Records from a data source
━━━━━━━━━━━━━━━━━━━━
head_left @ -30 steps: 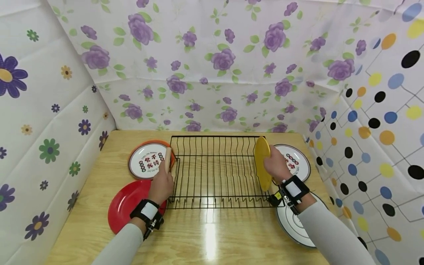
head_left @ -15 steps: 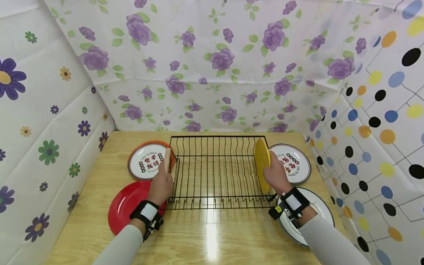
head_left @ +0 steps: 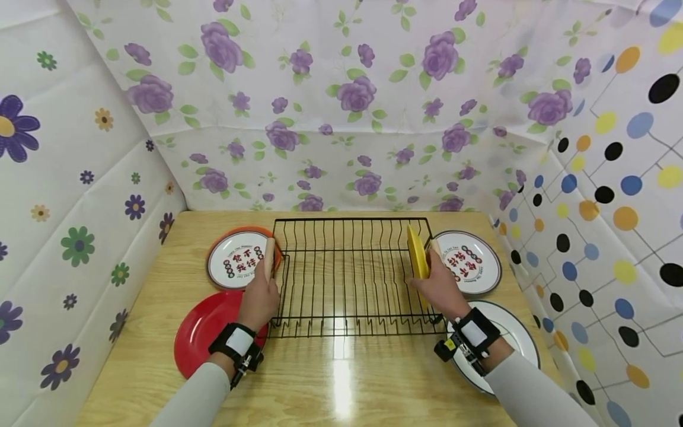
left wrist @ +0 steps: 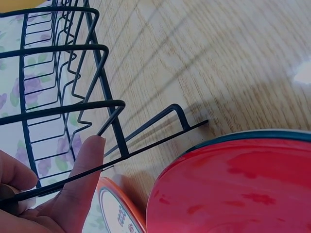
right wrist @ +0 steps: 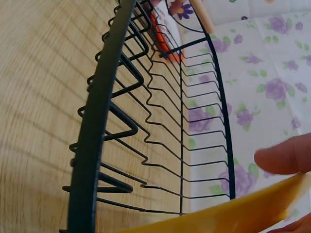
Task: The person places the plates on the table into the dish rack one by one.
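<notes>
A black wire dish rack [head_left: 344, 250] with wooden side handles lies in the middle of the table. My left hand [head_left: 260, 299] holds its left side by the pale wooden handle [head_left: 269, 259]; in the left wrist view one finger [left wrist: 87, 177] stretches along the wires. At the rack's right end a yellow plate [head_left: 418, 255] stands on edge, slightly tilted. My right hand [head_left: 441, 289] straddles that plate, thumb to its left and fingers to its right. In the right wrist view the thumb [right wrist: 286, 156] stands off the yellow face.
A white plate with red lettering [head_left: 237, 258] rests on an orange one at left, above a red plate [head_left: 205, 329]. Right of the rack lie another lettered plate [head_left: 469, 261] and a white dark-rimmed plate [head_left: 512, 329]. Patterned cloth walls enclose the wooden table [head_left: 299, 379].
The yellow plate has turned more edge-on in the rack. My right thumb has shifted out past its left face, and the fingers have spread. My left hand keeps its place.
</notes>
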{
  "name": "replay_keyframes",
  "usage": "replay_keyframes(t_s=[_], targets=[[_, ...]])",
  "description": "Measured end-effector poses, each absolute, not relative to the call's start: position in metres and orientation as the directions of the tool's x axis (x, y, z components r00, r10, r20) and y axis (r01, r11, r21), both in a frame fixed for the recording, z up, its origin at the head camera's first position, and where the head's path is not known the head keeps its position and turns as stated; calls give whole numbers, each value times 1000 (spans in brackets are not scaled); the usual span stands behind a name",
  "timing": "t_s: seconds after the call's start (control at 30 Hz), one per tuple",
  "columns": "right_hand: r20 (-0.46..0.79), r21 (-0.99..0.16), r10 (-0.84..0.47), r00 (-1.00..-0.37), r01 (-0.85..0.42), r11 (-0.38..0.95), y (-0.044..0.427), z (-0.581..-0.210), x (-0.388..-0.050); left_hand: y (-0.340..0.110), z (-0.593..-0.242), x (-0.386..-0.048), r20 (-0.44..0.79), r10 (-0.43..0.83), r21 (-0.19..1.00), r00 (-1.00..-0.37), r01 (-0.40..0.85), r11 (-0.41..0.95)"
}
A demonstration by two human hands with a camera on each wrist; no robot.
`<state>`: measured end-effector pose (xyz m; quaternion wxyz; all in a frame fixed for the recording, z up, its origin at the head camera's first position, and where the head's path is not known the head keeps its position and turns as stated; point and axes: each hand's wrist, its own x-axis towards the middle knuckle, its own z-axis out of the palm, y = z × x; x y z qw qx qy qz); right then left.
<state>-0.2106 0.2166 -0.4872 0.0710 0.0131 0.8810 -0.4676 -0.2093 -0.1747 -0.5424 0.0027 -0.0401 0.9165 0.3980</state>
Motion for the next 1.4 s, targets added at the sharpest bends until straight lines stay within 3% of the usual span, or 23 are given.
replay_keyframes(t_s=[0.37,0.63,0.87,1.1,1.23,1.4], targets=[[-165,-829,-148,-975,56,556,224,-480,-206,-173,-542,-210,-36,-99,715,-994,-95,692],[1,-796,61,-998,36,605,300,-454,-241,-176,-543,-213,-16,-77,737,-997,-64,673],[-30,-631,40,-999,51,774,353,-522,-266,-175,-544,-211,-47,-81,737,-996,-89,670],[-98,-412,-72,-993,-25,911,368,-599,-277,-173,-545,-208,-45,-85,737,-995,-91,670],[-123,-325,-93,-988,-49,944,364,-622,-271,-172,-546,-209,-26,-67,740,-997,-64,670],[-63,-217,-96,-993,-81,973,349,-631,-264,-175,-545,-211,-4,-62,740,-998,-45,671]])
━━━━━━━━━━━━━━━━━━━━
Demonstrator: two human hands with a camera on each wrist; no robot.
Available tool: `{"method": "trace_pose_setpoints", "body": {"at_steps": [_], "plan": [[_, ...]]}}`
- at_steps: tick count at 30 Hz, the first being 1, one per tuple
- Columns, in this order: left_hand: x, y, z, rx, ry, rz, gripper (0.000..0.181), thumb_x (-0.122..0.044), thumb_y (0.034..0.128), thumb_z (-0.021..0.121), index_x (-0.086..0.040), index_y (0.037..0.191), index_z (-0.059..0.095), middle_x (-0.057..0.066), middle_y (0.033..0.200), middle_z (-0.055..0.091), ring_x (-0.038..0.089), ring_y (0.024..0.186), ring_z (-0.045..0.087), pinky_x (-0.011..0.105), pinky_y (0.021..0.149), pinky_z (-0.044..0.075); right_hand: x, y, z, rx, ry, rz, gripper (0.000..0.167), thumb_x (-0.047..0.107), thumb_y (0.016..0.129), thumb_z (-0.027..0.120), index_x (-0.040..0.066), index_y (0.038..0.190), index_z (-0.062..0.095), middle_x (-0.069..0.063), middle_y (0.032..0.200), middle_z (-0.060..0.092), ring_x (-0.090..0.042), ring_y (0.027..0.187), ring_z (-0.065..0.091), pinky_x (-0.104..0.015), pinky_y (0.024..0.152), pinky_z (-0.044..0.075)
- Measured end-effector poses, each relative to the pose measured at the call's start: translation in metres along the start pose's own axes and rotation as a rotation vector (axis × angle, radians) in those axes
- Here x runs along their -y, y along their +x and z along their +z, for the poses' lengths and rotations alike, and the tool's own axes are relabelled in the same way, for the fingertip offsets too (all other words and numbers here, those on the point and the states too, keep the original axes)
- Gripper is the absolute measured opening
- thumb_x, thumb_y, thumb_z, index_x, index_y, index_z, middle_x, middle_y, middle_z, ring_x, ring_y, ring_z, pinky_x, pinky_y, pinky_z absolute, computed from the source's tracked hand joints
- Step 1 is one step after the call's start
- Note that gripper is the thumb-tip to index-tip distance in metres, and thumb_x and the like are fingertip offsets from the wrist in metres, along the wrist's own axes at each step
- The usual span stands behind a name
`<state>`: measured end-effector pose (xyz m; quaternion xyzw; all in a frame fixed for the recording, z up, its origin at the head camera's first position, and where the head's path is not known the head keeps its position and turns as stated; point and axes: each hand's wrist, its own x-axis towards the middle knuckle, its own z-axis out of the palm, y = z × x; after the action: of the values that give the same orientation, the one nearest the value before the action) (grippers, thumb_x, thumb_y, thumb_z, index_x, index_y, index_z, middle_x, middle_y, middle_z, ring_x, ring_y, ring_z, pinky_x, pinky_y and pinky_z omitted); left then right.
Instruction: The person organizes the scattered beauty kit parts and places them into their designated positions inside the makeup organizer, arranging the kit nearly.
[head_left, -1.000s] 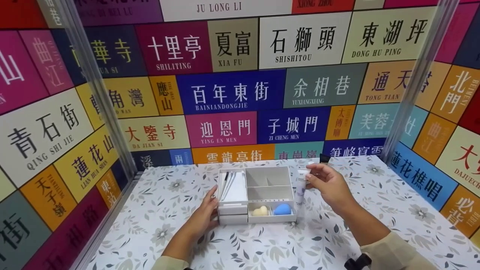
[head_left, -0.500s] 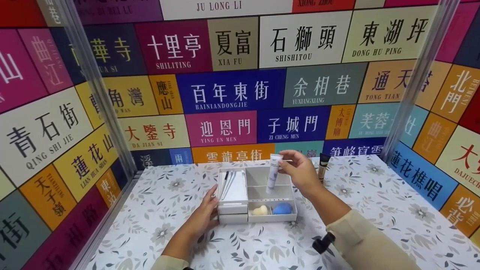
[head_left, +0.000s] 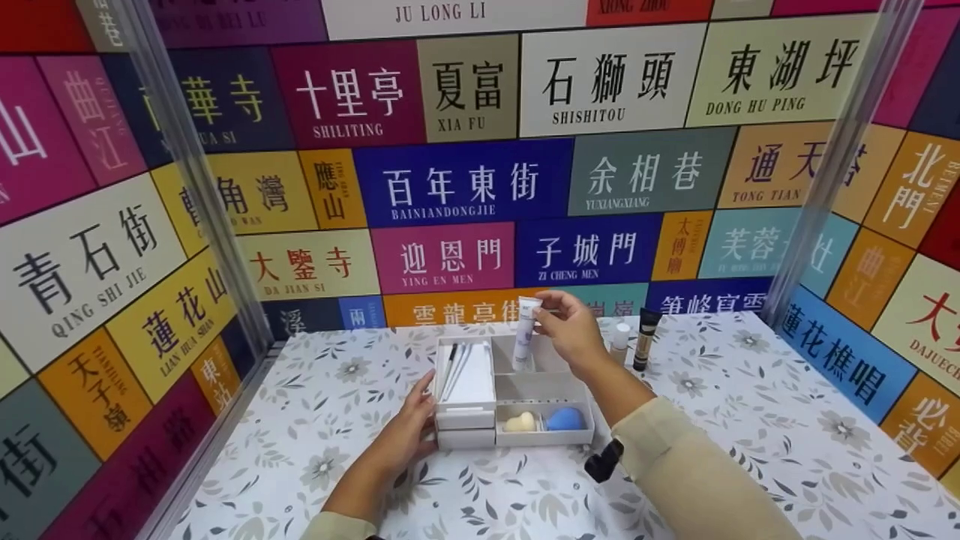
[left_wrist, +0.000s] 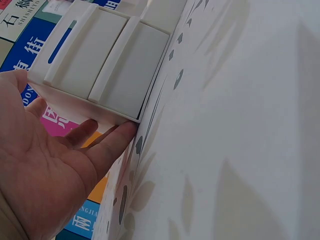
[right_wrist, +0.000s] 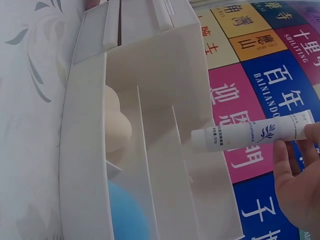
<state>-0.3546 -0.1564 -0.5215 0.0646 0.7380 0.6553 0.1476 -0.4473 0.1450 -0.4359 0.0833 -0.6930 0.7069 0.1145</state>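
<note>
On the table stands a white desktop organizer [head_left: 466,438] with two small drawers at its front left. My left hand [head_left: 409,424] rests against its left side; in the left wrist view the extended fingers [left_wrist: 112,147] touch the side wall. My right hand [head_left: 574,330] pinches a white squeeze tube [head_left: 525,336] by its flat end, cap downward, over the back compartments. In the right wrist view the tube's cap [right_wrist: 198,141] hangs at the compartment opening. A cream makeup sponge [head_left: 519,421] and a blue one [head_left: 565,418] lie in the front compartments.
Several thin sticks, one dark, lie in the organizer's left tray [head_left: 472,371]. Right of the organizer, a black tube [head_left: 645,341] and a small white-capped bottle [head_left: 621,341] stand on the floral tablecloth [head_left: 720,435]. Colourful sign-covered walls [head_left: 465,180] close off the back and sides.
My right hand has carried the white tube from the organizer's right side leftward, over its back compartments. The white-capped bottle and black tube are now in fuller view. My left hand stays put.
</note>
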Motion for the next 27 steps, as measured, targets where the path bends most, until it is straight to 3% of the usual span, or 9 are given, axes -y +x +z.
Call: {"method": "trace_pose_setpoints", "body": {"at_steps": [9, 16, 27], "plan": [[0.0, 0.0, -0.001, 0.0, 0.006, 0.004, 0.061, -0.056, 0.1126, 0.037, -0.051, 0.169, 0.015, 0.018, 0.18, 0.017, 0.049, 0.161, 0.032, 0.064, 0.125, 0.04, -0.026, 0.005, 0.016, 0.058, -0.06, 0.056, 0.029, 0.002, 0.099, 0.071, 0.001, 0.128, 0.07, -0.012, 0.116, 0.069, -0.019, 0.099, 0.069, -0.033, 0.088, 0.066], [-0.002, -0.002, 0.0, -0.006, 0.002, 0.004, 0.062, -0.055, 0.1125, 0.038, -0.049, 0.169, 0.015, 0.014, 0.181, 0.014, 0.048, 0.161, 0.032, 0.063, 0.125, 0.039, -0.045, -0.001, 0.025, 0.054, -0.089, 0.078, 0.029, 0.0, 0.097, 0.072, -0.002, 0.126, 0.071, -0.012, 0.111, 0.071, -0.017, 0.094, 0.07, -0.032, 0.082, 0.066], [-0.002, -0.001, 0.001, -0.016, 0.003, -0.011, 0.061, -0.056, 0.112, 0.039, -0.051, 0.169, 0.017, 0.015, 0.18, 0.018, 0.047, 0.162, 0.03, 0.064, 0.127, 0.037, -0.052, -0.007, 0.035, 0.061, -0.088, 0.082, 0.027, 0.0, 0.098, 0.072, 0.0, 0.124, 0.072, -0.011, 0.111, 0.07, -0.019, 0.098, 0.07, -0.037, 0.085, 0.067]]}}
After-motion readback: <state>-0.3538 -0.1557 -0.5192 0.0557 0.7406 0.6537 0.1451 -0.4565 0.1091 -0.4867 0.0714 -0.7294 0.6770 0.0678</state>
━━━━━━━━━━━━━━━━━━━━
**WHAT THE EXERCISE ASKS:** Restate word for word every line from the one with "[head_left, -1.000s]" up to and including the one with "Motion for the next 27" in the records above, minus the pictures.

**ANSWER TO THE PROBLEM:**
[head_left, -1.000s] 
[head_left, -0.500s] 
[head_left, +0.000s] 
[left_wrist, +0.000s] 
[right_wrist, +0.000s] 
<state>-0.3546 -0.1564 -0.5215 0.0646 0.7380 0.6553 0.1476 -0.4473 0.1450 -0.4359 0.0833 -0.6930 0.7069 0.1145</state>
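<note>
On the table stands a white desktop organizer [head_left: 466,438] with two small drawers at its front left. My left hand [head_left: 409,424] rests against its left side; in the left wrist view the extended fingers [left_wrist: 112,147] touch the side wall. My right hand [head_left: 574,330] pinches a white squeeze tube [head_left: 525,336] by its flat end, cap downward, over the back compartments. In the right wrist view the tube's cap [right_wrist: 198,141] hangs at the compartment opening. A cream makeup sponge [head_left: 519,421] and a blue one [head_left: 565,418] lie in the front compartments.
Several thin sticks, one dark, lie in the organizer's left tray [head_left: 472,371]. Right of the organizer, a black tube [head_left: 645,341] and a small white-capped bottle [head_left: 621,341] stand on the floral tablecloth [head_left: 720,435]. Colourful sign-covered walls [head_left: 465,180] close off the back and sides.
My right hand has carried the white tube from the organizer's right side leftward, over its back compartments. The white-capped bottle and black tube are now in fuller view. My left hand stays put.
</note>
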Motion for the next 27 steps, as measured, targets where the path bends most, until it is straight to 3% of the usual span, or 9 are given, axes -y +x +z.

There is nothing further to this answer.